Öğrenmek İçin Soruyorum;
Bu ülkede her yapılan yardım izin alınarak mı yapılıyor, yoksa sadece yönetimin yandaşı olmayanlara mı bu yasaklar uygulanıyor? Yıllarca gerek sivil toplum örgütleri, gerekse yandaş yerel belediyeler bu tür yardımları izin alarak mı yaptılar?
Bari hiç olmazsa, eğitim için yapılanlara engel olmayın. Eğer toplanan yardımlar usulsüz olarak kullanılmış ise gereğini yapın.
Ülkenin değerlerinden olan, rahmetli Aziz Nesin’in kurduğu ülkenin örnek eğitim kuruluşu olan Nesin Vakfı’na yapılan bağışlara izinsiz diye el koymayın.
Sayın Valim; Bu Ülke insanı özellikle Ramazan Ayı ve dini bayramlarda, bir çok hayır kurumlarına destekte bulunur.
Hiçbir zaman da bu kurumların izinli mi, değil mi olduğuna bakılmaz. Eğer tüm hayır kurumlarına yapılan yardımlar izinle yapılıyorsa, diyeceğim yok. Ancak bu çok değerli eğitim veren bu kurum, asla kar amaçlı eğitim vermiyor. Lütfen bu kararı tekrar gözden geçirin. Hem yavrularımız, hem de çalışanları zarar görmesin.
Değerli Okurlar; izinsiz yardım toplandığı iddiasıyla tüm hesaplarına bloke konulan NESİN Vakfı’nın yöneticisi, ülkenin yetiştirdiği değerli bilim insanı Prof. Ali Nesin’in bu konu ile yaptığı duyuruyu sizlerle paylaşıyorum.
“Sevgili Dostlar;
Valilik banka hesaplarımızı bloke etti. Bu Vakıf’ta maaşlı çalışan var, okuyan, beslenen çocuk var demeden, acımasızca... Bir yere kaçtığımız, kaçacağımız da yok. Devlet istediği zaman, istediğini alır zaten. Banka hesaplarımızı bloke etmek, en hafif deyimle ancak hoyratça bir tavır olabilir.
Konuyu Kısaca Anlatayım;
2017’de sizlerin de katkısıyla komşu araziyi satın almış, böylece Nesin Vakfı’nı büyütmüştük. Babamın hayaliydi, gerçekleştirdik.
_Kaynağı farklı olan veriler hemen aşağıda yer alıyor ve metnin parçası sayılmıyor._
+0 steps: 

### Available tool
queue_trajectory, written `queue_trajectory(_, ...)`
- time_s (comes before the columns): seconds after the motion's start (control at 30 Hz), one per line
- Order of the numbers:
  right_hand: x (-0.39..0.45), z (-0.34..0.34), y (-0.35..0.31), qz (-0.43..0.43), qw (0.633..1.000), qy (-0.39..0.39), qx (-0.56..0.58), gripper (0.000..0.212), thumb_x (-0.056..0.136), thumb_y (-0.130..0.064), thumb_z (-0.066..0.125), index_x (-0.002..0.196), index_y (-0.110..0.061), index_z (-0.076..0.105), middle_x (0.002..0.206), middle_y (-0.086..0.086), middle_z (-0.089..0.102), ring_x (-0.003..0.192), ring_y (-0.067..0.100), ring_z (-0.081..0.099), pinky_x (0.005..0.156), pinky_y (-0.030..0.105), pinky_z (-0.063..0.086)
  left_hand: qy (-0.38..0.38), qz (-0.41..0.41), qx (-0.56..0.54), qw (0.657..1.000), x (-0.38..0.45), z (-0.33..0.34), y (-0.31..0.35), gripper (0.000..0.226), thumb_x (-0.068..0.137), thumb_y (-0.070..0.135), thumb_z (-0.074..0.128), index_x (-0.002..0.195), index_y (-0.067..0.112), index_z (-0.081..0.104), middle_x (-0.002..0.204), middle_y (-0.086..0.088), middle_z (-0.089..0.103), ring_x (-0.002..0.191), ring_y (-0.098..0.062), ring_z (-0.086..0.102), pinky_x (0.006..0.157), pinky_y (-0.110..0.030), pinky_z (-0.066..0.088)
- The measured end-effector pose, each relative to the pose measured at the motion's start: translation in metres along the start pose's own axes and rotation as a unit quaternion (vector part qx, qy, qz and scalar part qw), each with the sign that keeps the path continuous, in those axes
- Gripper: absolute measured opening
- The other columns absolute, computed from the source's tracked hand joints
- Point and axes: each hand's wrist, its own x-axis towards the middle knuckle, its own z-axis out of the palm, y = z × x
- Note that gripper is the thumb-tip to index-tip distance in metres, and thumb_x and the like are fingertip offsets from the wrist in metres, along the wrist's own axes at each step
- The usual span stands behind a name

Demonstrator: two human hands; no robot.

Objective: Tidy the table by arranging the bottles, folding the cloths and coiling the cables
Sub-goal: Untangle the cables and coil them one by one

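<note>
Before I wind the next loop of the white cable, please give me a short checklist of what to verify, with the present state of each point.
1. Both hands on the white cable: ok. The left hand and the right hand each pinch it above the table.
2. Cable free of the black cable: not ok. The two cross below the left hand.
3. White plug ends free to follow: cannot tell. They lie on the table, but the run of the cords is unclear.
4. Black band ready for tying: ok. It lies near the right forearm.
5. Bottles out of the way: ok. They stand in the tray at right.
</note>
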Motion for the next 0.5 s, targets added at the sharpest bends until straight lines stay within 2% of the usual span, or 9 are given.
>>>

Geçen yıl İsmail ağa cemaatinden olduğu anlaşılan Rabıta Vakfı, yeni aldığımız bu arazinin hemen yanına yerleşti. Böylece onlarla komşu olduk.
Eksantrik ve hatta sevimli bulduğum bu cemaatin yanı başımıza gelmesinden hiç rahatsız olmadım, hatta aksine, gülümsemeyle karşıladım.
Türkiye farklı inançların, farklı görüşlerin, farklı yaşam tarzlarının bir arada barış içinde yaşayacakları bir ülke olmalı çünkü... Aksi hâlde hiçbirimize huzur yok. 1995 Temmuzunda ülkeye döndüğümde de bu düşüncedeydim, bugün de bu düşüncedeyim. Siyasi tavırlarımı biliyorsunuz. Ama olaylar, hiç de umduğum gibi seyretmedi.
Yanı başımız da, kalabalık ve yüksek sesli ayinler düzenlediler. Bakışlarından ve hareketlerinden, rahatsız olmamızı istedikleri anlaşılıyordu.
Fotoğraflarımızı çekip, özel hayatımızı ihlal ettiler. Tehdit ettiler. Çatalca’da aleyhimize dedikodular çıkardılar. Hiç nedensiz, düşmanca bir tavır içine girdiler.
Kaçak bir cami (ya da mescit) inşaatına başladılar. İçlerinden biri bize fiz iken saldırdı. Hiçbir zaman tahriklerine kapılmadık, ama gerekeni yaptık; ne yazık ki şikâyetlerimizin hepsi resmî mercilerden geri döndü.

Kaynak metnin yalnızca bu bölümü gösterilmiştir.